The problem? There was more than one "Stellar Graphics" out there. That meant the company couldn't get the domain name of stellargraphics.com on the World Wide Web.
It also meant that, as the company began to market itself beyond the borders of San Diego County, they were opening themselves up to the potential of lawsuits from other companies operating as "Stellar Graphics" in Arizona, Canada and elsewhere.
So the company announced Nov. 3 that it had changed its name to Vividline Inc. The company is now in the process of trademarking its name, and has already set up a Web site with the easily remembered domain name of vividline.com.
Sophie James, president and chief executive officer of Vividline, warned other small business owners that they may find themselves facing something similar, and urged them to look into trademarking.
"With the outstanding possibilities created by the Internet, businesses are finding themselves reaching customers far outside their city limits," she said.
"While filing a fictitious business name statement will ensure you don't infringe on another business' name rights in your city, extending your business name and ventures beyond that will require more originality," she said.
James advised small business owners to visit a trademark office to learn how to avoid possible litigation. Just by promoting your business in another territory where another business has the same name, that could lead to a lawsuit that could cost up to $200,000, she said.
Changing a business name takes a good deal of work, But a trademarked name can bring a business owner peace of mind, James said.
Also, a truly original name is empowering. It gives a business a good way to distinguish itself from the rest, providing a unique sense of identity, she said.
"We know how important it is for a business to project a distinguishable image, even if they have to reinvent themselves," she said.
To trademark your name, it must be a name that no one in your line of work is using, whether they have trademarked it or not. James recommended logging on to the United States Patent and Trademark Office's website at (www.uspto.gov) for more information.
$18 Billion For Biz: American small businesses received a record of almost $18 billion in financing backed by the U.S. Small Business Administration during the recently completed fiscal year.
So said SBA Administrator Aida Alvarez, announcing that records were set in venture capital financing, total loan dollars, and dollars in loans to both minorities and to women.
In addition, the agency's technical assistance programs reached a combined 1.23 million entrepreneurs. The total for loans and venture capital financing of $17.96 billion exceeded last year's total by more than $1.5 billion, she said.
"The SBA's accomplishments last year, and over the past eight years, have been a significant factor in the creation of nearly 6 million new businesses and more than 22 million jobs since 1993, and 17 million of those new jobs were created by small businesses," she said.

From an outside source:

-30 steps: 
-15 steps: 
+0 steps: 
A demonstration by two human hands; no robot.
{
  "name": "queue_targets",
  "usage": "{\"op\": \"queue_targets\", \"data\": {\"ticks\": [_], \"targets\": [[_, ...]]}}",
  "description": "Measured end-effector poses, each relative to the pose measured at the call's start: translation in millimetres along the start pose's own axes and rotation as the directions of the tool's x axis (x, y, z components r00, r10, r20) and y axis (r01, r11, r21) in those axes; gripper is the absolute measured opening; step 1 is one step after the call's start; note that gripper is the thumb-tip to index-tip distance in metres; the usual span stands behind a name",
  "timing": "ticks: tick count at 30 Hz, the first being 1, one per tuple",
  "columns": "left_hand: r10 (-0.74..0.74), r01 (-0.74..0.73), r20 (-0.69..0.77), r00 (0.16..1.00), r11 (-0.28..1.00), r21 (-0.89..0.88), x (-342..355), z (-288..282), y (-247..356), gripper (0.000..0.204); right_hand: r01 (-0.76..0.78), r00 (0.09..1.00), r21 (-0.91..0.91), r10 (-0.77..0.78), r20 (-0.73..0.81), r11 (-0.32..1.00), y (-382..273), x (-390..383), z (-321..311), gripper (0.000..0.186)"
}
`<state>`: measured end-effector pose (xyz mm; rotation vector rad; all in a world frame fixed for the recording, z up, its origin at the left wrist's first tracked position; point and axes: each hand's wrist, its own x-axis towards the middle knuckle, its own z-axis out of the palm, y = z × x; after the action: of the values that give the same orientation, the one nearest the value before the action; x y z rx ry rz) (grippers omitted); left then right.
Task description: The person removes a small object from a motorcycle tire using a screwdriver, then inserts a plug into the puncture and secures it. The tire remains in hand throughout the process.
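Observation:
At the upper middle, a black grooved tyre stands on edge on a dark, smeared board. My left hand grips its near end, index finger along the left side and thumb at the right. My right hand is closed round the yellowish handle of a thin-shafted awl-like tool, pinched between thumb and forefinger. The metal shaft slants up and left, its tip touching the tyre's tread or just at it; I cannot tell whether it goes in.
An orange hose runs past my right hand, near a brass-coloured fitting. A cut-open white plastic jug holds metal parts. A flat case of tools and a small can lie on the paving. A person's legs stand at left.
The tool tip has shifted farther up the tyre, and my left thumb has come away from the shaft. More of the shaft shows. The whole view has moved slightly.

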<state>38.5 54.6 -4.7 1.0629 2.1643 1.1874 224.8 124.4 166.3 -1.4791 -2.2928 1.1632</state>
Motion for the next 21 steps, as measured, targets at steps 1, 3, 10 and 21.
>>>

Alvarez considered the record amount of capital provided through the SBA's programs to reflect the shared commitment of the congress, the administration, and private and public sector partners.

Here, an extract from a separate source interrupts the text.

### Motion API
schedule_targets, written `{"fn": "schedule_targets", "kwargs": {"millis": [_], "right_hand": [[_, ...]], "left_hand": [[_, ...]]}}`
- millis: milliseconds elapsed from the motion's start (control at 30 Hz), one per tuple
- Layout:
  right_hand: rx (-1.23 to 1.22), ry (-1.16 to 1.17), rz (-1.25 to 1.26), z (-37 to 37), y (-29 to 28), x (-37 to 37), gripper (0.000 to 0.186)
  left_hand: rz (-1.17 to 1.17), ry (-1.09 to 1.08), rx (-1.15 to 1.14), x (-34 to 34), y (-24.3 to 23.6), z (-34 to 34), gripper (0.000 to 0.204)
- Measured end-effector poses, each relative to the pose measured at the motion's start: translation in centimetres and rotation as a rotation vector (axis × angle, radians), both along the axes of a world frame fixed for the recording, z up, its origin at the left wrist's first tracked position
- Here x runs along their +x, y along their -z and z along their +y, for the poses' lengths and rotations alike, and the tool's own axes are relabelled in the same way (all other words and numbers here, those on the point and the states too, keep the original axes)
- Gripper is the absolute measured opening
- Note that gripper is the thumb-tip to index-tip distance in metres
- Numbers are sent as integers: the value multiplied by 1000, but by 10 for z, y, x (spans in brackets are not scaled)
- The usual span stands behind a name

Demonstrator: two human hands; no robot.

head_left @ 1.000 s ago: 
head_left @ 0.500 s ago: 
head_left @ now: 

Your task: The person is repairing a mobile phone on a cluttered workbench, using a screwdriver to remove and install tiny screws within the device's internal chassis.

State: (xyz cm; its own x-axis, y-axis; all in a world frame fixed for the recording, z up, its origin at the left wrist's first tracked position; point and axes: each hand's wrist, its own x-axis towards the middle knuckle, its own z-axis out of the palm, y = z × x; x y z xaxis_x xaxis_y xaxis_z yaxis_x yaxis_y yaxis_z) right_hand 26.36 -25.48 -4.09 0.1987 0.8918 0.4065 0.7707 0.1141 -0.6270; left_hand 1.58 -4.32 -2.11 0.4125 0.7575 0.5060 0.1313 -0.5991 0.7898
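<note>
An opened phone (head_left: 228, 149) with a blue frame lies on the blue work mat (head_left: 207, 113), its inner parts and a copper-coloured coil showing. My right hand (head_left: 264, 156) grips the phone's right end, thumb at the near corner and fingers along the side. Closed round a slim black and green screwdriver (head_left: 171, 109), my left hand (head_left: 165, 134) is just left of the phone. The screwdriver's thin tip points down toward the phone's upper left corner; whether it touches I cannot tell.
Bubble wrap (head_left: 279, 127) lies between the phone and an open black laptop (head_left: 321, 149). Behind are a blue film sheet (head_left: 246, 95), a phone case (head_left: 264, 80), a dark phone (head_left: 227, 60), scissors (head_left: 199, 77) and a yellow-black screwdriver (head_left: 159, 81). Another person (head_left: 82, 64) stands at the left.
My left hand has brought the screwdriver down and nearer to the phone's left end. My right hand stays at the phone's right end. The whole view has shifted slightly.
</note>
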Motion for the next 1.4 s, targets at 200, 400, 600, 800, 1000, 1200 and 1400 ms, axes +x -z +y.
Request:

All are aiming for a growing and vibrant small business sector, and are hoping to open the doors of economic opportunity for all Americans, she said.

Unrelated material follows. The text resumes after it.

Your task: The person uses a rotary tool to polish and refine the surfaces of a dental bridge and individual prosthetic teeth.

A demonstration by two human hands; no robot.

"Since the end of fiscal 1992, the SBA has backed more than $83 billion in loans to small businesses, more than in the agency's entire 40-year history before that time," Alvarez said.
In fiscal year 2000, which ended Sept. 30, the SBA approved a combined total of 50,420 loans amounting to almost $12.37 billion, she said.
Alvarez also noted that a record 30 percent of all SBA loan dollars in FY 2000 went to minority borrowers , more than $3.7 billion to 13,184 minority-owned businesses. SBA also made almost $2 billion in loans to small businesses owned by women, also a record.
The SBA will continue its efforts to boost loans to women and minorities over the coming year. This will promote economic empowerment in communities that have been left behind in this great economy, by supporting the development of small businesses in those communities, she said.